═══ DATASET CONTENT ═══

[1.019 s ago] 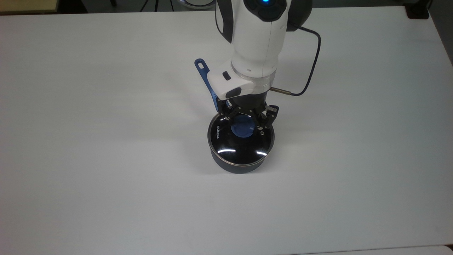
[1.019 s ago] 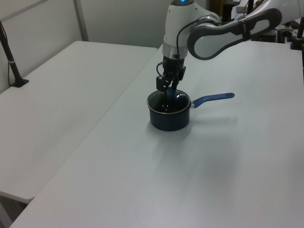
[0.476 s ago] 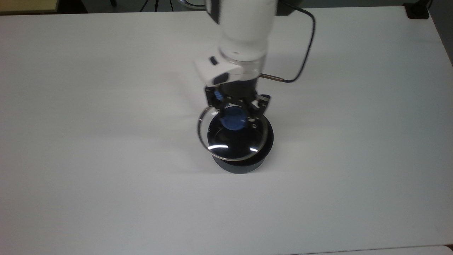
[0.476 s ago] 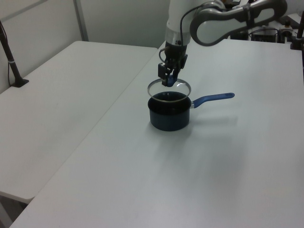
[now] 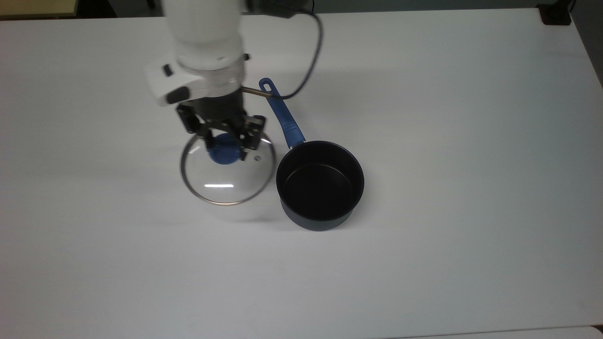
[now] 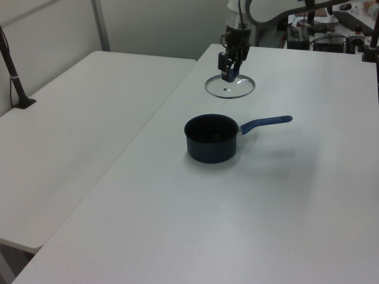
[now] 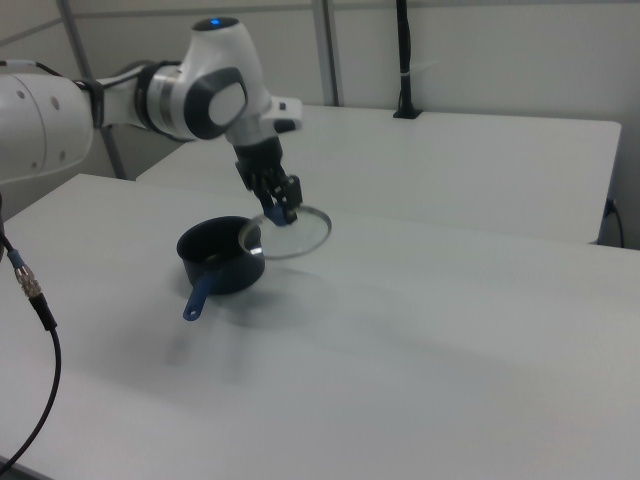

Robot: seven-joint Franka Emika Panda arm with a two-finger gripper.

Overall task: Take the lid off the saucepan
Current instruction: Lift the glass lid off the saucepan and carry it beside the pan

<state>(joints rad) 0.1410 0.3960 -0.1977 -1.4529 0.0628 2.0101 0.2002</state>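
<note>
Gripper [image 5: 226, 143] is clamping the blue knob [image 5: 225, 151] of the lid [image 5: 228, 169], fingers pinched on either side of it, and holding the lid in the air clear of the desk [image 5: 471, 141]. In the top view the lid is sitting at roughly 9 o'clock from the saucepan [image 5: 320, 184], rim nearly touching the pot's outline, glass level. The saucepan is standing uncovered on the desk, black inside showing, its blue handle [image 5: 281, 114] pointing toward 11 o'clock in the top view. In the left view the gripper [image 6: 230, 72] is hanging with the lid [image 6: 230, 86] at 12 o'clock from the saucepan [image 6: 211, 138]. In the right view the lid [image 7: 287, 232] is overlapping the pot's [image 7: 220, 255] 3 o'clock edge.
</note>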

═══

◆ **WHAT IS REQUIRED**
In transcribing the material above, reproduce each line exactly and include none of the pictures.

◆ **WRITTEN RESPONSE**
[1.019 s ago] 
[1.019 s ago] 
[0.476 s ago] 
[0.476 s ago] 
[now] 
[now] 
[now] 

Robot: seven-joint Franka Emika Panda arm with a two-finger gripper.

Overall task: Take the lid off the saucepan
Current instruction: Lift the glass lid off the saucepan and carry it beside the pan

<state>(joints rad) 0.1410 0.3960 -0.1977 -1.4529 0.0628 2.0101 0.2002</state>
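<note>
Gripper [image 5: 226, 143] is clamping the blue knob [image 5: 225, 151] of the lid [image 5: 228, 169], fingers pinched on either side of it, and holding the lid in the air clear of the desk [image 5: 471, 141]. In the top view the lid is sitting at roughly 9 o'clock from the saucepan [image 5: 320, 184], rim nearly touching the pot's outline, glass level. The saucepan is standing uncovered on the desk, black inside showing, its blue handle [image 5: 281, 114] pointing toward 11 o'clock in the top view. In the left view the gripper [image 6: 230, 72] is hanging with the lid [image 6: 230, 86] at 12 o'clock from the saucepan [image 6: 211, 138]. In the right view the lid [image 7: 287, 232] is overlapping the pot's [image 7: 220, 255] 3 o'clock edge.
</note>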

No more output will be produced.